Many people, including myself, have written on the dangers of recordings – how they superimpose interpretations on impressionable ears, make one performer’s eccentricities standard, etc. But there’s one danger that has perhaps been overlooked – the threat of high-fidelity recordings being used in practical jokes…

I know of several such regrettable instances, two of which come to mind instantly. The first was set up by a pianist-scholar (name diplomatically withheld) in his long-ago student days. History lectures at his music-school were given in a lecture room with 2 identical doors, one leading in and out of the room, the other leading into a huge cupboard, large enough to hold several bodies. Before one lecture, the pianist-scholar secreted himself in the cupboard, and waited for the professor to enter and begin. He waited until 5 minutes into the lecture – and then played back a tape recording of a very noisy toilet flushing (the old high-up cast iron chain-pull type, producing a terrific clank, whoosh and gurgle) before coolly emerging and taking a seat, with the normal apology for being late. The incident didn’t exactly help concentration levels for the rest of that day’s class…
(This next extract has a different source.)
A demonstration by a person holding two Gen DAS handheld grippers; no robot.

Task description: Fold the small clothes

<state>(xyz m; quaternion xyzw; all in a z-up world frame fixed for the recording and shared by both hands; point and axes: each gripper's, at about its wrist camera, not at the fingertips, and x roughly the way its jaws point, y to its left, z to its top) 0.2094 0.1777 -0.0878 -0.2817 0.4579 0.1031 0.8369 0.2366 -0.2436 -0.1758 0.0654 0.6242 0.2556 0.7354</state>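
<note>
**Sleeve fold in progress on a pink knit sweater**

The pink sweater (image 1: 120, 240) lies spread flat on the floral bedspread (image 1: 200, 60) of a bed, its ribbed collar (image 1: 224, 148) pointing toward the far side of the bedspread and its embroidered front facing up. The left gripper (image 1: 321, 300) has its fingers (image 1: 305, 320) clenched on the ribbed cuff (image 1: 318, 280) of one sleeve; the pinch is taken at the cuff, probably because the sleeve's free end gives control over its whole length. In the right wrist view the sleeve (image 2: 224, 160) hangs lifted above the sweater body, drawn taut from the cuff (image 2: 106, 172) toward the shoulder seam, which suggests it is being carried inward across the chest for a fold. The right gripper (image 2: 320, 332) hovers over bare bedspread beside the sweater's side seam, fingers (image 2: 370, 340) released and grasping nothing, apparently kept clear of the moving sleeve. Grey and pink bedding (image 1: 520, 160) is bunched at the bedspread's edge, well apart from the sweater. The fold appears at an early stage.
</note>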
The second prank was perpetrated on ME by my good (well, usually!) friend, the pianist Jeremy Denk. Jeremy and I were sharing a cottage at the Open Chamber Music session at IMS Prussia Cove, in Cornwall. One morning I got up – never a pleasant experience – and went down my set of stairs to make a cup of tea. I’d started the process when suddenly I froze: noises of the most embarrassing sort, of two people involved in an extremely intimate act, were coming down the separate set of stairs leading up to Jeremy’s room. I felt trapped. True, I could have just stolen away; but I needed my tea – and besides, I had to get on with the day. So, as silently as I could, I made the tea and was just about to escape to my end of the cottage, when I heard footsteps on Jeremy’s stairs. That was even more embarrassing – what was I going to say to him? But it was too late – there was Mr Denk, looking annoyingly pleased with himself. A moment later, though, I became conscious of something very odd: the embarrassing noises were still going on! It took me a few more moments (with my pre-tea morning brain not working at full capacity) to work out what had happened: Jeremy had waited for me to get up, and had then pressed the play button on his (impressively-speakered) computer. What was MOST annoying was that I’d fallen for it completely – with the result that the smirk stayed on Jeremy’s face for the rest of the day. And I felt like an idiot… I tell you, recordings are dangerous!